CAPITOLO
2: UN AIUTO INASPETTATO
Erwan si avviò a grandi passi al suo nuovo
alloggio, enormemente sollevato che il direttore avesse permesso il trasloco.
Ne aveva fin sopra i capelli di quegli esseri repellenti, dalla carnagione e
dal colore di occhi e capelli più scuri di quella aliena, che ciondolavano nei
corridoi e seguivano le lezioni come se ne avessero diritto. Per lui era
un’indecenza doverci avere a che fare.
La prima vacanza trascorsa a casa gli aveva concesso qualche tempo
durante il quale riflettere sulle esperienze di quei primi due anni da
studioso, ed egli s’era deciso a conseguire due obiettivi. Primo: nelle
successive vacanze sarebbe rimasto all’Istituto, andando a casa solo per il NaÏg Kera, la principale
festività aliena con cui si celebra l’anniversario della Grande Rinascita,
guadagnandosi in minor tempo l’attestato. Quando aveva comunicato ai genitori
tale intendimento, suo padre aveva lanciato uno dei suoi migliori ruggiti
militari. E la madre, come prevedibile, era scoppiata in lacrime d’orgoglio.

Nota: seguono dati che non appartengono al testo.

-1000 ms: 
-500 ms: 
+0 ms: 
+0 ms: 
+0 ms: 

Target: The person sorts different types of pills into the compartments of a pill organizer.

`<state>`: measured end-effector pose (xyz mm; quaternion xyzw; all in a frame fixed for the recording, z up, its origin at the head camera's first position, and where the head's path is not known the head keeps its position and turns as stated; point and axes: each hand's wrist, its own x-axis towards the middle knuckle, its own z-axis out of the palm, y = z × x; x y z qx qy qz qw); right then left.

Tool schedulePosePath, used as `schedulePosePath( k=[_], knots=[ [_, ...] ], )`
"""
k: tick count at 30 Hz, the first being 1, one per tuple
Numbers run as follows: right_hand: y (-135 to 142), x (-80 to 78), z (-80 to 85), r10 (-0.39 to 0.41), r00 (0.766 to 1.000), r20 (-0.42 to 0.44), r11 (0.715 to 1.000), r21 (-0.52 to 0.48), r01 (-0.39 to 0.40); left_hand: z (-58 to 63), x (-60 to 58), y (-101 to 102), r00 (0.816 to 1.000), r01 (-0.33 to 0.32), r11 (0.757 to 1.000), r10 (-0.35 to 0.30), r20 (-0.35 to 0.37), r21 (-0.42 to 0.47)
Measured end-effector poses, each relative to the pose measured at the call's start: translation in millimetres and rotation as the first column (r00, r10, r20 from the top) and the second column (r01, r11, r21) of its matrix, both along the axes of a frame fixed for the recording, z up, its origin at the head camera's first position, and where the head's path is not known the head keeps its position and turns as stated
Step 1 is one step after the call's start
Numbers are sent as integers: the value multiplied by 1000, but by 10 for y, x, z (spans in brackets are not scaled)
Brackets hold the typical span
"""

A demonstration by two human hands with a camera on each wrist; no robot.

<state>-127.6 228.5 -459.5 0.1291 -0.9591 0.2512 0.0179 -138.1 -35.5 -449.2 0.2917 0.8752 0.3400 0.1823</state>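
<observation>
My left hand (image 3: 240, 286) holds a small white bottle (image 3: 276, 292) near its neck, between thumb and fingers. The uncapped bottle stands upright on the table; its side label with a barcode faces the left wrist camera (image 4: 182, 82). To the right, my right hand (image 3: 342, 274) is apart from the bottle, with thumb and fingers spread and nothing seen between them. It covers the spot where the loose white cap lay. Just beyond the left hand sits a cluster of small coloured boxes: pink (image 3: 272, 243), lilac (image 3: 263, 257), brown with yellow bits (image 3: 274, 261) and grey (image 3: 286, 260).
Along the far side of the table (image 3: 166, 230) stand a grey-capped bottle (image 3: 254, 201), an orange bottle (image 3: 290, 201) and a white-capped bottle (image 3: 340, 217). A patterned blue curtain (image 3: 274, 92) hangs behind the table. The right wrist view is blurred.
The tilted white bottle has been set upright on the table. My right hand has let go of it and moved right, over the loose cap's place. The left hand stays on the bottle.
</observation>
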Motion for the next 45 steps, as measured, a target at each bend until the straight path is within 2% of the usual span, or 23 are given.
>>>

Secondo obiettivo: s’era ripromesso di non tralasciare occasione per
esibire la sua provenienza in caso di polemica con dei Bretan
simpatizzanti per gli umani.
Non che Erwan avesse avuto vita facile nei
rapporti con altri studiosi dell’Ovest. Durante tutto il primo anno era rimasto
disgustato dalla volgarità grossolana prevalente nei suoi compatrioti. Né
prendeva parte alle rinomate cacce agli Idùn, intraprese dai suoi simili con tanto
piacere quanta impetuosa violenza, e sempre disapprovate e proibite, ma invano,
dal direttore. Erwan non avrebbe mai dimenticato la
volta in cui aveva assistito all’inseguimento di due
studiosi umani con tanto di fucili ad energia diretta, la cui irradiazione era
in grado di ustionare la vittima in modo estremamente preciso e, talvolta,
micidiale. Lui s’era limitato ad una scrollata di spalle e ad un’occhiata di
biasimo per una tale baraonda, ma nulla più. Spesso era testimone dei supplizi
che alcuni Bretan, giacché audaci sostenitori di una
presunta uguaglianza tra alieni e umani, dovevano subire, venendo importunati e
mostrati a dito come traditori o folli.
Quella sera Erwan raggiunse la sala di
studio e ricerca, ricolma di tavoli, poltrone e computer, portandosi parecchi T-doc, supporti di memorizzazione, per trasmettere gli
appunti delle lezioni dai computer lì presenti a quello, altamente superiore, della sua camera. Dopo aver lasciato i
supporti su uno dei tavoli, si andò a prendere una tazza di tè. Al suo ritorno
i T-doc erano spariti. Li cercò in giro per la sala
senza arrabbiarsi, perché intuiva che il discutibile senso dell’umorismo di
qualcuno non aveva trovato di meglio per estrinsecarsi. Dopo mezz’ora di
inutili indagini, era visibilmente infuriato ed era sull’orlo di esplodere
esasperato, quando un giovane compagno di corso, un grigio-argento occidentale
come lui, proruppe in una risata di scherno.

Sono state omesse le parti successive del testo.